*** Opening SUPPLIED MATERIAL ***
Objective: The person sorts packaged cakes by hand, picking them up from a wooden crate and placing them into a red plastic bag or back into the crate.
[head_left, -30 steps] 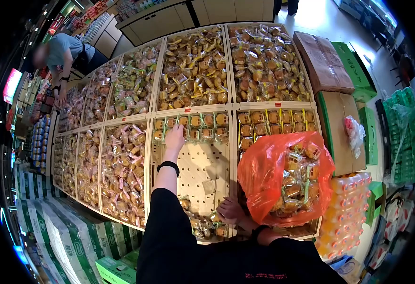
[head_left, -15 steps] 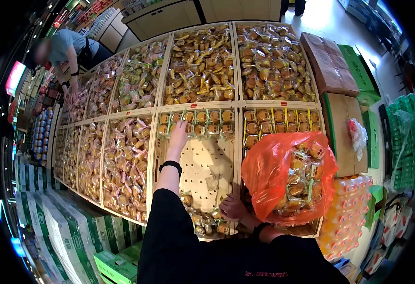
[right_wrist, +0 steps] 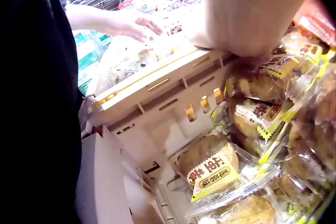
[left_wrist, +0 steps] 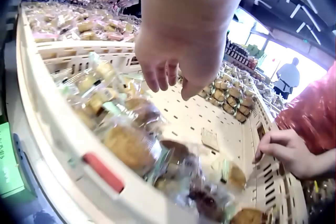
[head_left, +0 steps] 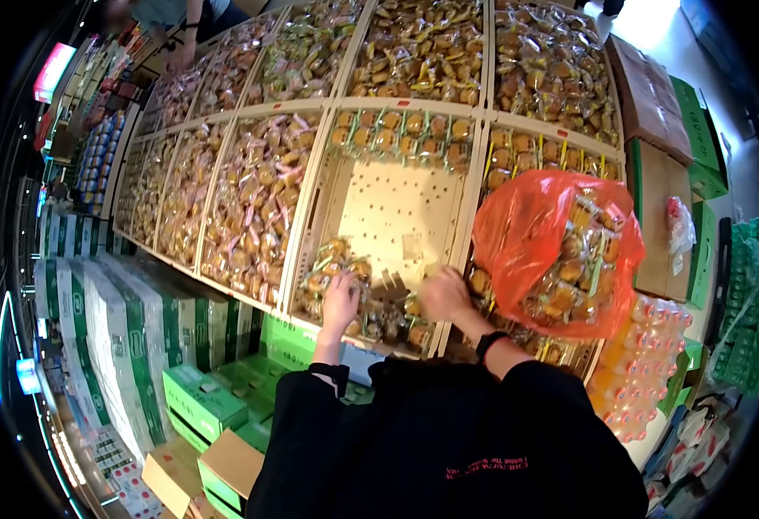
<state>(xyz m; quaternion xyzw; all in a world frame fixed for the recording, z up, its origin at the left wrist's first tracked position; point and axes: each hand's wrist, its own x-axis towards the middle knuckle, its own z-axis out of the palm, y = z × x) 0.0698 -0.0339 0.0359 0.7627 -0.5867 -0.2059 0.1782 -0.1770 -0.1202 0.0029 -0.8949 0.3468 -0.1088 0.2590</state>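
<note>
My left hand is over the near end of a cream plastic crate, above loose wrapped cakes. In the left wrist view its fingers hang down, loosely bent, with nothing in them. My right hand is at the crate's right side wall, its fingers loosely curled in the left wrist view. Rows of wrapped cakes with green strips stand at the crate's far end. Beside my right hand, a red plastic bag full of wrapped cakes lies open on the neighbouring crate.
More crates of wrapped cakes extend left and behind. Cartons and orange drink bottles stand to the right. Green boxes and stacked white-green cartons are at the lower left. Another person leans over the far-left crates.
My left hand has drawn back from the far rows to the loose cakes at the near end. My right hand stays by the side wall. The head view has tilted downward.
</note>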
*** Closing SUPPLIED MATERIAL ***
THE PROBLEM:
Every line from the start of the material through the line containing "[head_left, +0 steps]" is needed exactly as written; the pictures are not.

ANSWER BOX:
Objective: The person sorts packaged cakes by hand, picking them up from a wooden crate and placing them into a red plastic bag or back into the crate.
[head_left, -30 steps] 
[head_left, -15 steps] 
[right_wrist, +0 steps] 
[left_wrist, +0 steps] 
[head_left, +0 steps] 

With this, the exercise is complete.